-- DATASET EXTRACT --
/---

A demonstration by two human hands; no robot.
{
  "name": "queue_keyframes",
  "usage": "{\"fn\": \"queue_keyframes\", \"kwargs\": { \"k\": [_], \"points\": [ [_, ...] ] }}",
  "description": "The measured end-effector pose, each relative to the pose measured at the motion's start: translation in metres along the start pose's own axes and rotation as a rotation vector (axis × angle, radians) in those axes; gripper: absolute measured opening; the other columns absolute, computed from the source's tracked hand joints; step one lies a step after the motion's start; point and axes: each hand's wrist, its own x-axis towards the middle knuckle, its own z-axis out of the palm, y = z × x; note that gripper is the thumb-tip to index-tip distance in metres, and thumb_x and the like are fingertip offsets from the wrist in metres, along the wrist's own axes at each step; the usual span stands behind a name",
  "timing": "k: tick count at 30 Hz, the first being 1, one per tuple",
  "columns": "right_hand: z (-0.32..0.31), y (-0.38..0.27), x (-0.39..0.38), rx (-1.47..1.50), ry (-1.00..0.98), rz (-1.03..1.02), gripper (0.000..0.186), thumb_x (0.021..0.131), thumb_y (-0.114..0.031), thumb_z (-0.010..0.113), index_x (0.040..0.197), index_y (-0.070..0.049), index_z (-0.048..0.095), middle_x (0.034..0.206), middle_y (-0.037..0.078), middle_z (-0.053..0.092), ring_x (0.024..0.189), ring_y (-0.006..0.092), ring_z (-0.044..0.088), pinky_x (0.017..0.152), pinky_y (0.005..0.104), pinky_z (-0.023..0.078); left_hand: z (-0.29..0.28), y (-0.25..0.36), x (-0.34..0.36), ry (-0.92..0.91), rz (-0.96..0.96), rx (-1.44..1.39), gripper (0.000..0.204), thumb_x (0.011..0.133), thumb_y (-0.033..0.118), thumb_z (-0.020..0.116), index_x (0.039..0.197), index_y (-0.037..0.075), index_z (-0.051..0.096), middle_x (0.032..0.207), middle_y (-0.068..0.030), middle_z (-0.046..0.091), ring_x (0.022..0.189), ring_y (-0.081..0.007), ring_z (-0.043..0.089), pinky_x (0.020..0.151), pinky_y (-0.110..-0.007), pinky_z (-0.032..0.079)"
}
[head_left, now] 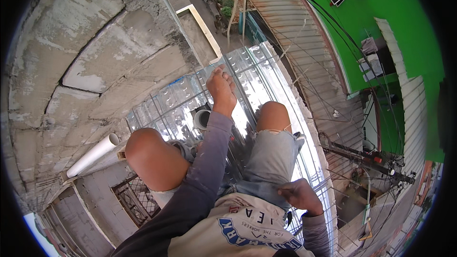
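Observation:
My left hand (222, 90) reaches forward past my knees, its fingers curled closed. It is over a shiny metal deck sheet (183, 97) beneath a grid of thin steel bars (243, 68), close to the corner of a pale rectangular frame (207, 35). Whatever its fingers hold, if anything, is hidden. My right hand (302, 197) is drawn back beside my right thigh, above the bars, with its fingers bent together. I cannot make out anything in it. Below my left wrist, the open end of a white pipe (202, 119) stands up through the deck.
A rough block wall (90, 52) rises at my left, with another white pipe (94, 155) sticking out beside it. Down on the right are a rusty corrugated roof (290, 24), a green building (376, 7) and overhead cables (340, 31). The deck's edge (312, 128) runs along my right.

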Motion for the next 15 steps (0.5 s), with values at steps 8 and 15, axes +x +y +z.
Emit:
{"fn": "queue_keyframes", "kwargs": {
  "k": [8, 15],
  "points": [
    [-0.026, -0.028, -0.018, 0.313, -0.199, 0.243, 0.015, 0.093, -0.008, 0.082, 0.098, 0.006, 0.083, 0.073, 0.008, 0.077, 0.061, 0.0138, 0.069, 0.057, 0.0313, 0.05, -0.019, -0.003, 0.013, 0.005, 0.018, 0.11, 0.023, 0.113, 0.018, 0.045, 0.122, 0.005, 0.061, 0.075, 0.0051, 0.048, 0.058, -0.006, 0.038, 0.049, -0.026, 0.028],
    [-0.042, 0.029, -0.053, 0.883, 0.429, -0.006, 0.02, 0.085, -0.006, 0.089, 0.097, 0.008, 0.081, 0.069, 0.009, 0.073, 0.052, 0.0084, 0.055, 0.049, 0.025, 0.039, -0.021, -0.003, 0.014, -0.071, 0.049, 0.129, 0.024, 0.114, 0.019, 0.048, 0.125, 0.004, 0.063, 0.08, 0.0034, 0.052, 0.059, -0.0057, 0.04, 0.048, -0.025, 0.029]
  ]
}}
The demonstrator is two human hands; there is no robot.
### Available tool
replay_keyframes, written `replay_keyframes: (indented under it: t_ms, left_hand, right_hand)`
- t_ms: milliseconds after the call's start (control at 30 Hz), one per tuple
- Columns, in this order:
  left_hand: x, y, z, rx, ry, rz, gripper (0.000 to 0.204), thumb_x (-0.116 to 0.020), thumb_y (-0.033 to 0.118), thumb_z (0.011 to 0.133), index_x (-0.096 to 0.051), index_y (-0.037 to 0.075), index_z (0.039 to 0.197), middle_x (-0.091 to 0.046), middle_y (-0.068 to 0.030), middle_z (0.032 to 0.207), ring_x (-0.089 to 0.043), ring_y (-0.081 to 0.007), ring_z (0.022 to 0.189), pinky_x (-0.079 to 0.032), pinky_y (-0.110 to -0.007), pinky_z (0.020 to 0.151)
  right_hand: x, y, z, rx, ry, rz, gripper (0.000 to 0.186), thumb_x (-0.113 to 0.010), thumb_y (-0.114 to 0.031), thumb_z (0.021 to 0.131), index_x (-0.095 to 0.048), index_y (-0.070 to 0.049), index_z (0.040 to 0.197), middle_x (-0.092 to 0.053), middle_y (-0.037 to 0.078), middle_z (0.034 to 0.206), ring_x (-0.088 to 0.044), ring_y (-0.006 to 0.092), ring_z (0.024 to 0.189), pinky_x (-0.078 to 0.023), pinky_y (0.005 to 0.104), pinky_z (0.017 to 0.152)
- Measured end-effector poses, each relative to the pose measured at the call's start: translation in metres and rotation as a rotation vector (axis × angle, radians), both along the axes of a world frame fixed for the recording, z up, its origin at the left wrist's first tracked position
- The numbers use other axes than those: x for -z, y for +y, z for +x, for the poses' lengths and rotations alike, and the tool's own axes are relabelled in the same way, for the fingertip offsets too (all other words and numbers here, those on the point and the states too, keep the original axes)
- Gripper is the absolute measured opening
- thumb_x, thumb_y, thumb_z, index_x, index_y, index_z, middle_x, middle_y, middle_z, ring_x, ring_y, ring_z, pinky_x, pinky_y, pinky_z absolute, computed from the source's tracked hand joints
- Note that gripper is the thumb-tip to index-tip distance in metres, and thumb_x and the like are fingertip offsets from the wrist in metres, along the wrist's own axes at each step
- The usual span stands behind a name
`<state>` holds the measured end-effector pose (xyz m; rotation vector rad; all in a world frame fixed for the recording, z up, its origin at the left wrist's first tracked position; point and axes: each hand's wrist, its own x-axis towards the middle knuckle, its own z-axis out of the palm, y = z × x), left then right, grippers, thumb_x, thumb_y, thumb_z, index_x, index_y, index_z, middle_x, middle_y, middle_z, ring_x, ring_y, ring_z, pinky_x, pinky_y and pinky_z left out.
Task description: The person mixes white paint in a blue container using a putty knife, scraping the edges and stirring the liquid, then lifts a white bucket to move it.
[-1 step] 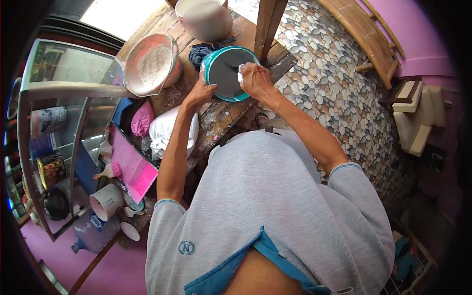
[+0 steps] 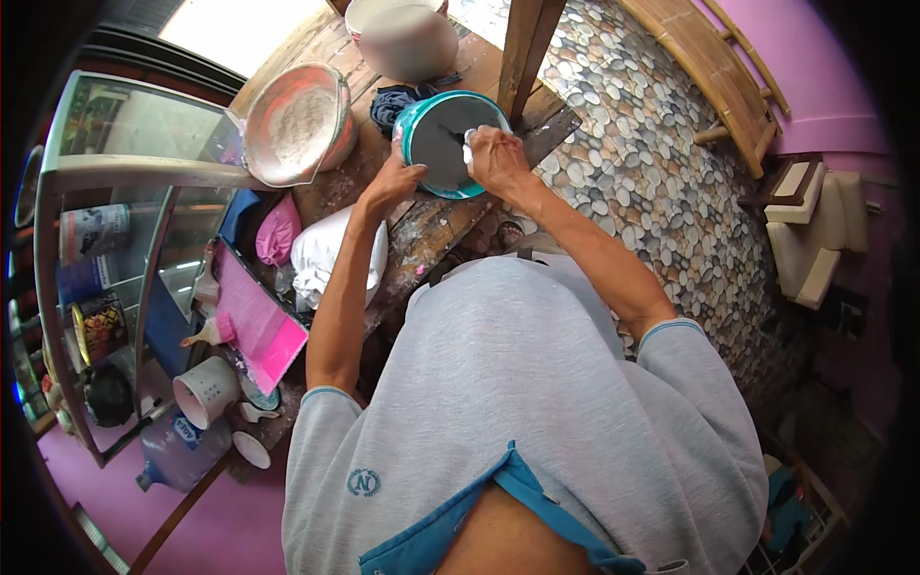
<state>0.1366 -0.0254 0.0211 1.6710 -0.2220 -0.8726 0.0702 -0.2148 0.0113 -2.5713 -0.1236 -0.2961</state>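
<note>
A teal bucket (image 2: 410, 123) holding smooth grey paste (image 2: 443, 158) stands near the edge of a wooden bench. My left hand (image 2: 391, 180) grips the bucket's near left side, fingers against the outer wall. Over the bucket's right side, my right hand (image 2: 498, 161) is closed round a white-handled tool (image 2: 468, 146). A dark part, seemingly this tool's blade, shows in the paste; its exact kind is hidden by my fingers. Left of the bucket is an orange-red pail (image 2: 340, 129) with pale powder (image 2: 303, 125) inside. A dark cloth (image 2: 388, 105) lies bunched just behind my left hand.
On the bench (image 2: 369, 48) are another pail (image 2: 369, 14), a white bag (image 2: 331, 254) and a pink bag (image 2: 278, 230). A wooden post (image 2: 525, 57) rises beyond the bucket. Glass-paned shelving (image 2: 144, 172), a paintbrush (image 2: 216, 332) and a water jug (image 2: 187, 450) are at left.
</note>
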Motion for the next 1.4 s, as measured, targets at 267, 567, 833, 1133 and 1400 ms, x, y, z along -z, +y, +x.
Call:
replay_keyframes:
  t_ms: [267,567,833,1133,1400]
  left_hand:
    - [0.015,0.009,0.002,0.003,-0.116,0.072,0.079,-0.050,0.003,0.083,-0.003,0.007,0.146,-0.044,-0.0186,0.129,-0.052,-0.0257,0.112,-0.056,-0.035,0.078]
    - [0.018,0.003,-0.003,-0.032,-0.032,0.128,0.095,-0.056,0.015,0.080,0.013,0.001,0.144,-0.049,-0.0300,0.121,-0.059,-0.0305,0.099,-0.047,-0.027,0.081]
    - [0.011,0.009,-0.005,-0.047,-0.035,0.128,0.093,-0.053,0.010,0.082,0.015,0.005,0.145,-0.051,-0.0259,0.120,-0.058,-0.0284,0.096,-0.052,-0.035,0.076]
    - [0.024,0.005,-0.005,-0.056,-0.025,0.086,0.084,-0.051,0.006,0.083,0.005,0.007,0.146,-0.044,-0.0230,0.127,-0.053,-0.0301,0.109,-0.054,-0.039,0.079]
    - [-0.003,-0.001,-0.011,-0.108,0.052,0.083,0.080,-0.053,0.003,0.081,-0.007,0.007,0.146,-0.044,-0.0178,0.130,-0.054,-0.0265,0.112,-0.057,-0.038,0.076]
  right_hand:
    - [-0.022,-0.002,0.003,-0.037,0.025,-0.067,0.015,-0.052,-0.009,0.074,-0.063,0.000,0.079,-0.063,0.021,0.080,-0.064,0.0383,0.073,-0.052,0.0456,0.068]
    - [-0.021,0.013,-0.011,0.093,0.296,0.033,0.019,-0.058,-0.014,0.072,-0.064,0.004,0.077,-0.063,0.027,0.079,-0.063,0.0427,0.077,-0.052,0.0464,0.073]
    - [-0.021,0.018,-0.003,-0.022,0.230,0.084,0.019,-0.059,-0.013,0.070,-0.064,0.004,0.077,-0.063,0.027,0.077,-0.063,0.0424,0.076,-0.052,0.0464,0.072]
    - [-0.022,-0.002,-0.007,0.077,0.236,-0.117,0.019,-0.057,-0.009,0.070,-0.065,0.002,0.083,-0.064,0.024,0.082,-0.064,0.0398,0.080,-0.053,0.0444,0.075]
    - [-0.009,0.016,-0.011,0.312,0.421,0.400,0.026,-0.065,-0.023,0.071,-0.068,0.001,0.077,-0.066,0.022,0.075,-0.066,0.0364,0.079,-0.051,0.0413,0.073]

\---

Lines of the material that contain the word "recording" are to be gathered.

-- SOLUTION TO THE EXERCISE --
- Measured end-effector poses, each relative to the pose measured at the call's start: translation in metres and rotation as a rotation vector (axis × angle, radians), both along the axes of a world frame fixed for the recording, z up, its origin at the left wrist's first tracked position
`<state>` holds the measured end-effector pose (xyz m; rotation vector rad; all in a world frame fixed for the recording, z up, its origin at the left wrist's first tracked position; point and axes: each hand's wrist, its own x-axis towards the middle knuckle, its own z-axis out of the palm, y = z × x), left then right, grippers, thumb_x, thumb_y, thumb_z, index_x, index_y, index_z, middle_x, middle_y, middle_z, ring_x, ring_y, ring_z, pinky_x, pinky_y and pinky_z left out.

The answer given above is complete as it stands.